Imagine that you made $20,000 last year. In addition, you experienced high income variability in which one week you earned $60 and, another week, you received $800. To add to this complexity, imagine that your taxes were not automatically withdrawn from each paycheck. Instead, you were responsible for calculating the amount you owe in taxes and paying those taxes on a quarterly basis.
Would you be able to actively manage all of your expenses? Would you be able to properly save? For most of us, the answer is no.
This is the challenging reality for most independent contractors. In the last decade, independent contracting accounted for almost all net U.S. job growth. Yet, the research community knows very little about the financial lives of these independent contractors.
To learn more about this population, Payable partnered with Common Cents, a financial decision-making lab supported by MetLife Foundation, to analyze Payable’s financial data and survey contractors in the Payable network. In this research, we surveyed over 3,800 independent contractors in Payable’s network.
Here are the top four most surprising results:
1) Close to two-thirds of contractors are contracting as a side gig. Only 36 percent are full-time independent contractors.
The vast majority of independent contractors are contracting on a part-time basis. Over 64 percent were either full-time or part-time employees, students or retired employees. This finding runs counter to the common assumption that most contractors rely solely on their contracting income.
2) Most contractors are just starting out.
With the gig economy growing so fast, it’s no wonder the majority of contractors are first-time 1099s. In our study, over 72 percent of workers were contracting for one year or less. Not only are these new contractors forced to learn how to master a new skill, they are also thrusted into a complex tax environment with relatively little experience.

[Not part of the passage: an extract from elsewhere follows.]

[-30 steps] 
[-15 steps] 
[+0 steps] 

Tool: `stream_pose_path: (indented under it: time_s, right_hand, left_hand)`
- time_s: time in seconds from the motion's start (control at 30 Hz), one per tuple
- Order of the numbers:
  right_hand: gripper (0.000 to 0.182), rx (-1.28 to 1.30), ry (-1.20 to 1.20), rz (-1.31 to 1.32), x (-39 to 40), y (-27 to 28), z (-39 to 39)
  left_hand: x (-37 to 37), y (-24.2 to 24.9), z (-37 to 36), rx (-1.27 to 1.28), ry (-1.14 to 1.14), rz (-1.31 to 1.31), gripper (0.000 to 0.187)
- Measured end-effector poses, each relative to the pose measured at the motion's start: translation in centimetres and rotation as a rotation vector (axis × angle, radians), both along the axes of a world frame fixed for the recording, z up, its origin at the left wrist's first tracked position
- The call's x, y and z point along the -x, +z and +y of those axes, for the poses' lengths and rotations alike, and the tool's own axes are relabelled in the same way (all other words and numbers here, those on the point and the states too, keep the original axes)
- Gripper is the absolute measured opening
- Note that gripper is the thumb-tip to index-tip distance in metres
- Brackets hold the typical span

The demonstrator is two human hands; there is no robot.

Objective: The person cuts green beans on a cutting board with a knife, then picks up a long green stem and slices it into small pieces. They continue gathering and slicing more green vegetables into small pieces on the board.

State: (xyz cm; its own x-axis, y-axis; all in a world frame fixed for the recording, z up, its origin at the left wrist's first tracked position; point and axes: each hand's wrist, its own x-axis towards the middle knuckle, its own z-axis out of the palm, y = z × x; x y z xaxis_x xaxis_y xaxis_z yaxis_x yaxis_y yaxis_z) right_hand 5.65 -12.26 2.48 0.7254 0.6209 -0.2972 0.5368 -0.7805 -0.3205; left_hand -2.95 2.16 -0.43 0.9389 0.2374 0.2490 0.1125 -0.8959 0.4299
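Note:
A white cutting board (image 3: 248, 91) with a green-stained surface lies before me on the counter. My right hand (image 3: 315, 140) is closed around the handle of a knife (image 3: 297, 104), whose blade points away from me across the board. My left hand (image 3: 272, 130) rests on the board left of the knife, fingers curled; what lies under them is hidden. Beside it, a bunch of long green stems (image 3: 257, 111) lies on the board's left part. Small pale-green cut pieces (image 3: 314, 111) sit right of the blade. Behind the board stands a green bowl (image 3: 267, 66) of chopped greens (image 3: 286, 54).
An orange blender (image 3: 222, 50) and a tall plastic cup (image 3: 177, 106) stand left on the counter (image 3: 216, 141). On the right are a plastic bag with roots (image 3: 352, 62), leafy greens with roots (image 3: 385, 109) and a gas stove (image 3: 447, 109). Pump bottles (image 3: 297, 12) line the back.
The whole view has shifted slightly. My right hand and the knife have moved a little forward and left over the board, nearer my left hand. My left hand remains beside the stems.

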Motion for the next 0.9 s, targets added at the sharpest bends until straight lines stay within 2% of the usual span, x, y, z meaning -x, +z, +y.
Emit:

3) Being an independent contractor often means variable pay.
The median income for full-time contractors in 2015 was $20,000 — below the median personal income of $28,851. For those contracting part time, the median contracting income was just $7,000. Our survey participants experienced a 10 times differential between their largest paycheck and their smallest paycheck in 2015, suggesting large income variability throughout the year.
4) Only 16 percent are paying quarterly taxes, and 18 percent were not aware of quarterly taxes.
According to most tax experts, anyone who expects to owe more than $1,000 in 1099 taxes throughout the year should pay quarterly estimated taxes or face a fine. Yet, in our survey, only 16 percent of contractors paid quarterly taxes, and an additional 18 percent did not know that they had to pay quarterly taxes.